START Data listing

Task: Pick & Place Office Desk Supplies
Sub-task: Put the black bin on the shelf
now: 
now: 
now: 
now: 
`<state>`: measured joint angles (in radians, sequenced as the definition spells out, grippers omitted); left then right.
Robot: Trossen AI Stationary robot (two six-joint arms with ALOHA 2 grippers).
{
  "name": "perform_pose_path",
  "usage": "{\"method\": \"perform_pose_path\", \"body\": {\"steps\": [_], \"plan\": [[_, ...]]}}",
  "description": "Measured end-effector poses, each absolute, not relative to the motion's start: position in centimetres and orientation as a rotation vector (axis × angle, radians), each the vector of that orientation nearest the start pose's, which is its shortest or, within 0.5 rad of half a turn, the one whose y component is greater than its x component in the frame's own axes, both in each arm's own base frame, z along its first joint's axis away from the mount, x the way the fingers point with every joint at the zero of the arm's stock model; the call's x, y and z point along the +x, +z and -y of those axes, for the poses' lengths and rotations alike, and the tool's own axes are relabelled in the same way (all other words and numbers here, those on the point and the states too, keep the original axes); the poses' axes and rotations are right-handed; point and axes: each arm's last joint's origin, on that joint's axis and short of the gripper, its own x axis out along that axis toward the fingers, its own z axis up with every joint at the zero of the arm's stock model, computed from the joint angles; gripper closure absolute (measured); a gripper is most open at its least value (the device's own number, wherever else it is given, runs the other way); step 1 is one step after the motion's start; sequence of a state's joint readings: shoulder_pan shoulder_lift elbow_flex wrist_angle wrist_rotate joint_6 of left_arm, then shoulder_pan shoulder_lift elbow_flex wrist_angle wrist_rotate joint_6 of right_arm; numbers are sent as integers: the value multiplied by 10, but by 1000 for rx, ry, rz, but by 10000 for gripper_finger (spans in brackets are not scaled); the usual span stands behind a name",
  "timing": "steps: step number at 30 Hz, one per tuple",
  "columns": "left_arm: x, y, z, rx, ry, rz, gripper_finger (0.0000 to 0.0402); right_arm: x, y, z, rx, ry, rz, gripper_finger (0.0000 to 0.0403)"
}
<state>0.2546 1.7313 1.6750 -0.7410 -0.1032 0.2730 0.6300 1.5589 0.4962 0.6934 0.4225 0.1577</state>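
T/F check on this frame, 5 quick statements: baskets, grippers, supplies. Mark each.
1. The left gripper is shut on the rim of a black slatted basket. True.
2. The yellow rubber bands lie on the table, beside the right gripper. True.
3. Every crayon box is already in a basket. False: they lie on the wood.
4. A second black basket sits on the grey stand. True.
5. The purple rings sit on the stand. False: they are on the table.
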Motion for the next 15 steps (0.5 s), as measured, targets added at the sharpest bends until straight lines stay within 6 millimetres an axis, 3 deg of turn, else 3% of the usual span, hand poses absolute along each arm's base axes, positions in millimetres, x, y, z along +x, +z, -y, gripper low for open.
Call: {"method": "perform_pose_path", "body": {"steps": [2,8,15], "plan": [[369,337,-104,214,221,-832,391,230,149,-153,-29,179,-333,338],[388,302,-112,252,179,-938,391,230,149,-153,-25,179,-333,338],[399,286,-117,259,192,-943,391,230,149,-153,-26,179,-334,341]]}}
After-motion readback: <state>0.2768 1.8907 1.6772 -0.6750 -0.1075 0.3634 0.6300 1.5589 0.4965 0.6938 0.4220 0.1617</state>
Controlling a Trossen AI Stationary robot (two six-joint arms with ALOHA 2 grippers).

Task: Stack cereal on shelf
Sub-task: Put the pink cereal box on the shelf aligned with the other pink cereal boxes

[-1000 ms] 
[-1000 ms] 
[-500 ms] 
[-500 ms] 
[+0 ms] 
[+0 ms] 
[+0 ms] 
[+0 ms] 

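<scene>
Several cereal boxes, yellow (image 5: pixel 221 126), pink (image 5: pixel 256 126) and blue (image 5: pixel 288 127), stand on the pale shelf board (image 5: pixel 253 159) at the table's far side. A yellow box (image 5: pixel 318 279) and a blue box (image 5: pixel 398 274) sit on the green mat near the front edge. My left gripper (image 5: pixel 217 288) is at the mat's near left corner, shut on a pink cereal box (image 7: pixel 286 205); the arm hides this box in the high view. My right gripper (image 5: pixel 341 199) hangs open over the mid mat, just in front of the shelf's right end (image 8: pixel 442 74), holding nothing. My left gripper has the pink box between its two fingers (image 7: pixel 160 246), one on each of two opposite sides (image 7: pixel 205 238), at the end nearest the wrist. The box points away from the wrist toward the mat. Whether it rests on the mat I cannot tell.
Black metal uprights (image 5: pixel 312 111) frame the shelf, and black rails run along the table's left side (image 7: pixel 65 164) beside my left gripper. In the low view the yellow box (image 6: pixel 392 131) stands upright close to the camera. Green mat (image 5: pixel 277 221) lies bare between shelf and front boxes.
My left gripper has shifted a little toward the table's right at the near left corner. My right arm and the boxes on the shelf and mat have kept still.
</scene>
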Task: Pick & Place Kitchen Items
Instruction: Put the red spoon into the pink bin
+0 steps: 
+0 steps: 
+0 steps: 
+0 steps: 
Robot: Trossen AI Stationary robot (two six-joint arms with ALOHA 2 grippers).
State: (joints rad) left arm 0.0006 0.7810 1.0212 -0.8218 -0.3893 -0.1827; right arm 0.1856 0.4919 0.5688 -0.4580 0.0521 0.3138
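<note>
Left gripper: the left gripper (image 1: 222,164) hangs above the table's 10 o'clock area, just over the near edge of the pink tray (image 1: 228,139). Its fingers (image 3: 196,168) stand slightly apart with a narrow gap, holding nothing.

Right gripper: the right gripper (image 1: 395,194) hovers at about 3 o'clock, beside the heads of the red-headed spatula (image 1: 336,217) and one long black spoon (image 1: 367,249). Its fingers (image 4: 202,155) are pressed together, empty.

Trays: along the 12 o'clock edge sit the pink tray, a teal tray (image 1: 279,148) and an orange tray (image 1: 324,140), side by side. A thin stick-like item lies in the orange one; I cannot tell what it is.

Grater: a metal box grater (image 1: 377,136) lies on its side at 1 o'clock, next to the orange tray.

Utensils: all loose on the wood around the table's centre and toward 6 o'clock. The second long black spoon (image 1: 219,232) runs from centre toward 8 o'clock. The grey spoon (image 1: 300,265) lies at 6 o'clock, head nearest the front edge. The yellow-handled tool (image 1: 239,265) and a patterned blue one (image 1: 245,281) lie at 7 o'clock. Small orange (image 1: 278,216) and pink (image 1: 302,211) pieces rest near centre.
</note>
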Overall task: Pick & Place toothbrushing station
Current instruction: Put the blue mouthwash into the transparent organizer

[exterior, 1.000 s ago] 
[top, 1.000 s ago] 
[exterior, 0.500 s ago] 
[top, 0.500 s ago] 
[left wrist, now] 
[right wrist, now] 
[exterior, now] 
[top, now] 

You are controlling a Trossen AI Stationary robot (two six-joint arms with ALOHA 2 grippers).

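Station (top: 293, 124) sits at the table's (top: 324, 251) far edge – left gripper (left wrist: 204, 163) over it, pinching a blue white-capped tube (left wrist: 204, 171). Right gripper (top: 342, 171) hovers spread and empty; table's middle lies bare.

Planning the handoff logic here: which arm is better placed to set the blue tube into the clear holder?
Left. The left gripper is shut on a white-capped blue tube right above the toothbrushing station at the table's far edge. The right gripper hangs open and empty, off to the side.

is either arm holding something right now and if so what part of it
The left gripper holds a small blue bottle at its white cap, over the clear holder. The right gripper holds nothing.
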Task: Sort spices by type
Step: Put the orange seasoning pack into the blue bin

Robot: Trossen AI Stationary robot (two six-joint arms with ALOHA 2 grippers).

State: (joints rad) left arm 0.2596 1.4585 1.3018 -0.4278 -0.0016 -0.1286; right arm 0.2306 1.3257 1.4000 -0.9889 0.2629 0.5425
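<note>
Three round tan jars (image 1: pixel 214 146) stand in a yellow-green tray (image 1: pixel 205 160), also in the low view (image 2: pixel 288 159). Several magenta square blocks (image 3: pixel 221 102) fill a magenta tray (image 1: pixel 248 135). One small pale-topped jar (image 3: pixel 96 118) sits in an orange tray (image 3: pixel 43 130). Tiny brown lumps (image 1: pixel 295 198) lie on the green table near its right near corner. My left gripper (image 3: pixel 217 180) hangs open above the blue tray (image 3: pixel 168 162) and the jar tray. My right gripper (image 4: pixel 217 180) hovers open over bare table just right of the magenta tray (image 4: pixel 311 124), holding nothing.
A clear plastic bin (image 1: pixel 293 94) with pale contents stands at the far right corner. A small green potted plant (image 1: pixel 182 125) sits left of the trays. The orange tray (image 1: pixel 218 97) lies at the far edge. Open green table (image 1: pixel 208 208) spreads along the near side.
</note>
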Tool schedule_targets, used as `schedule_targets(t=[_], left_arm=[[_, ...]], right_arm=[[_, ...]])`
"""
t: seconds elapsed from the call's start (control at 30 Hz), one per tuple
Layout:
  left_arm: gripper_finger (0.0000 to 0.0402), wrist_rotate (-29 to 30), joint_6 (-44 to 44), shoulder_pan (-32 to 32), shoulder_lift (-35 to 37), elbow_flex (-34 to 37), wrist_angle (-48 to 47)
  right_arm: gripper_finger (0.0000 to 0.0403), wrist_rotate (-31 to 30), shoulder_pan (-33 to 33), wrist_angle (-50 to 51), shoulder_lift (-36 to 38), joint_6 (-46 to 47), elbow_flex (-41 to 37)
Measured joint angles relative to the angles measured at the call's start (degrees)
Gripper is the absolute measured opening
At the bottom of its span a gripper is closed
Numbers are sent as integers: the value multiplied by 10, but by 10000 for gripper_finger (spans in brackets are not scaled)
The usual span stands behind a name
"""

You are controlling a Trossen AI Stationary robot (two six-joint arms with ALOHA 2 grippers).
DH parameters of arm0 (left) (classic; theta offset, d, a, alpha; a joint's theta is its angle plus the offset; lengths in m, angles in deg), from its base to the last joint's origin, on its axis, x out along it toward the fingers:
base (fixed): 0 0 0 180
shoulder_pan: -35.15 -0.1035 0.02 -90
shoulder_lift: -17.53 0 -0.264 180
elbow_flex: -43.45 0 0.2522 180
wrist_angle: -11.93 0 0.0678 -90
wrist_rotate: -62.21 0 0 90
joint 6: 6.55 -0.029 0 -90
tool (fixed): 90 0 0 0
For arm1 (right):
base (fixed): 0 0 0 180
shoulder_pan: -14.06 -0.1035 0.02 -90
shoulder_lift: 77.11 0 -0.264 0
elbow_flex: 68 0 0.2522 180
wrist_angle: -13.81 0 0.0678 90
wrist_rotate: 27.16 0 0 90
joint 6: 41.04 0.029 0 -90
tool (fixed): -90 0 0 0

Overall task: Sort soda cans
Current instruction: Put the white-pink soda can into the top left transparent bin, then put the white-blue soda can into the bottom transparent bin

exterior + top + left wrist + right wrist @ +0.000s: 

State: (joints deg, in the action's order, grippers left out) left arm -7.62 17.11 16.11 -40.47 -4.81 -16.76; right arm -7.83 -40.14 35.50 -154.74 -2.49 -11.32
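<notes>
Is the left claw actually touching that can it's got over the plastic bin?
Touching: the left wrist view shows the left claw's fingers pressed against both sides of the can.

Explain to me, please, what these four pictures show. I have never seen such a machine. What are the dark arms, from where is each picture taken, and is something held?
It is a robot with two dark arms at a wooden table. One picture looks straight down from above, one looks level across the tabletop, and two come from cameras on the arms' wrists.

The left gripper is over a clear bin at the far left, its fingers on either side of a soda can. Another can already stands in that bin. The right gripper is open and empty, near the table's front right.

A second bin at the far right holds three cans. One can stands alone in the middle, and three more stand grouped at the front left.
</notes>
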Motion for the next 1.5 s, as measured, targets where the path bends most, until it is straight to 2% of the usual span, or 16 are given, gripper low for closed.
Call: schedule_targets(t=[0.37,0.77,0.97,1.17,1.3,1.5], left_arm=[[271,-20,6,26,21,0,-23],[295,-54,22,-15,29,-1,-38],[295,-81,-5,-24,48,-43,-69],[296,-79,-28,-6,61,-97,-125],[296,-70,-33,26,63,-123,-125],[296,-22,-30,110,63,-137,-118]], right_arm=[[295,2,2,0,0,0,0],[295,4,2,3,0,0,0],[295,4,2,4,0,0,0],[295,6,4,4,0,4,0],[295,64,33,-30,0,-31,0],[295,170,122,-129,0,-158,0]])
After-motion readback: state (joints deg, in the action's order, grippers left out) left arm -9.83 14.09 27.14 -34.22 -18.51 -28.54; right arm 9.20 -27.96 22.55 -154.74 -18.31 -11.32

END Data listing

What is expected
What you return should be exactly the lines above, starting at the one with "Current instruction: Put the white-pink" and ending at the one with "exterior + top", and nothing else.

Finished exercise
Current instruction: Put the white-pink soda can into the top left transparent bin, then put the white-blue soda can into the bottom transparent bin

exterior + top + left wrist + right wrist @ +0.000s: 

Work on the exercise is now concluded.